Since the most recent decline began three weeks ago, the U.S. Treasury secretary, Henry Paulson, has mentioned the strong dollar only once.

That was on Sept. 21, during a trip to Canada, just as the U.S. dollar was dropping to parity against the Canadian dollar for the first time in three decades.

“I feel very strongly that a strong dollar is in our nation’s interest,” Paulson said back then, “and we believe that currency values should be set in a competitive marketplace based on underlying economic fundamentals.”

In practice, analysts said, the administration’s position has been, effectively, that a “strong” dollar is whatever value the foreign-exchange markets settle on.

By contrast, Paulson has repeatedly expressed satisfaction that U.S. exports have climbed by about 15 percent over the past year – a trend that has been helped by the weaker dollar.

Analysts see little mystery in the U.S. position: At the moment, a weaker dollar offers more benefits than a stronger one.

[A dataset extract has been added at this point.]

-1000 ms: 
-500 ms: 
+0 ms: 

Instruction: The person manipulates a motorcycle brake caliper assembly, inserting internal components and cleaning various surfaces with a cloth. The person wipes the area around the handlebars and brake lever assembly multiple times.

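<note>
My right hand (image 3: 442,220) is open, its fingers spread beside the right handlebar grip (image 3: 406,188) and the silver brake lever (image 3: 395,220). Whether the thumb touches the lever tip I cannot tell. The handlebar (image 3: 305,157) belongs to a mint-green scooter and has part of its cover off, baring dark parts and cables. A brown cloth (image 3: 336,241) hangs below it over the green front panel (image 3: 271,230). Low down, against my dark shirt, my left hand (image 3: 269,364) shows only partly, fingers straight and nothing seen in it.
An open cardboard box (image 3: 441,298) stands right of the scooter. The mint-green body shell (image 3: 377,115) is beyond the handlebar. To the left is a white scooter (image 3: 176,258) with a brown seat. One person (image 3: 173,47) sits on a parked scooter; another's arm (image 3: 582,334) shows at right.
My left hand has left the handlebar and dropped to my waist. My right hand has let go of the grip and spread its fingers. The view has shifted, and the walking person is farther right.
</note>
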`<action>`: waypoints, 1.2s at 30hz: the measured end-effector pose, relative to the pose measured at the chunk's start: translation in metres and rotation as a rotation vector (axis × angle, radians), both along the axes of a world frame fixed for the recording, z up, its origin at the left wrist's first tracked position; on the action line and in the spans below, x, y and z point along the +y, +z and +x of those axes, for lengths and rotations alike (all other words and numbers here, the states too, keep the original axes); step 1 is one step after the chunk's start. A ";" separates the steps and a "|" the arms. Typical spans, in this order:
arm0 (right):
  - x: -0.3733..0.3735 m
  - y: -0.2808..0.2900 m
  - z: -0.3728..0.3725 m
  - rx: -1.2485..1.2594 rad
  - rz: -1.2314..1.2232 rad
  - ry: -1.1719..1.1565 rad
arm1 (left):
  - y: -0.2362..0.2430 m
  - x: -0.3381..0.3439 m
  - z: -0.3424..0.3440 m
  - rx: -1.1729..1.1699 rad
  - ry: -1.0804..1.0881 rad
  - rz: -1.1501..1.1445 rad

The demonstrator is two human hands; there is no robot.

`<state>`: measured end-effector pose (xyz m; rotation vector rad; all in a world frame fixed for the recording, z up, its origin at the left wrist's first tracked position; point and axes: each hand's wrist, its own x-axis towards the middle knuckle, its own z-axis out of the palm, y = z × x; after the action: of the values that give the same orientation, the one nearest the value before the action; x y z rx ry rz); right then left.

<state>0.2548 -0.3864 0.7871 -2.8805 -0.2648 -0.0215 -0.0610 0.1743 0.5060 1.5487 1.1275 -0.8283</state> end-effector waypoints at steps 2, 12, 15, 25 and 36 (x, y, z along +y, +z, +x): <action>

The cheaper dollar offers a lift to American exporters by making their products more competitive in many parts of the world. And while a weak dollar usually makes imports more expensive, import prices have climbed far less than the other currencies so far because foreign producers have kept prices low in order to preserve market share in the United States.

“Implicitly, Paulson and the Federal Reserve are happy with a gradual fall in the value of the dollar,” said Nouriel Roubini, an economist at New York University and president of Roubini Global Economics, a consulting firm that also operates a popular economics Web site. “They’ll never say they favor a weak dollar, but the benefits to the U.S. in terms of competitiveness are significant.”

Though Paulson has primary responsibility for U.S. exchange-rate policy, officials at the Fed have also made it clear that they are not worried about any imminent inflationary dangers posed by a weaker dollar.

The Fed chairman, Ben Bernanke, recently told a congressional hearing that the dollar’s value remains “strong” in other respects.

“The value of the currency can also be expressed in terms of what it can buy in domestic goods, the domestic inflation rate,” Bernanke said in response to questions about the dollar from Representative Ron Paul, a Republican of Texas, a long-shot candidate for the Republican presidential nomination. Noting that inflation remains low, Bernanke suggested that the dollar’s weakness was not a source of concern to the Fed.

Democratic lawmakers, who have been quick to attack the Bush administration about most other economic policies, have said almost nothing at all about the currency’s decline.

To at least some European officials, worried that the soaring value of the euro will hurt European exports, the U.S. silence has been thunderous.

“I would like very much to hear U.S. Treasury Secretary Henry Paulson repeat loud and clear that a strong dollar is good for the American economy,” said Christine Lagarde, the French finance minister, in an interview last week with the French business newspaper Les Échos.

Paulson has yet to respond. Left with his taciturnity, European officials have resorted to reminding Paulson about the one statement he did make.

“We agree with Mr. Paulson,” said Miguel Ángel Fernández Ordóñez, the governor of the Bank of Spain and a member of the European Central Bank board, after a meeting Monday in Luxembourg.

Yet even as European and U.S. officials warily circle each other on the currency, a bigger issue for both the United States and Europe is China, which continues to tether its currency, the yuan, closely to the dollar even as the Chinese trade surplus swells further.

According to recent data, the Chinese foreign reserves have been climbing at the pace of $40 billion a month – twice as fast as last year.

In recent days, European officials like Trichet have begun to focus more on demands that China allow its currency to float more flexibly.

That would be in line with long-standing efforts by the United States. But thus far, those efforts have had very limited effect on Chinese policy.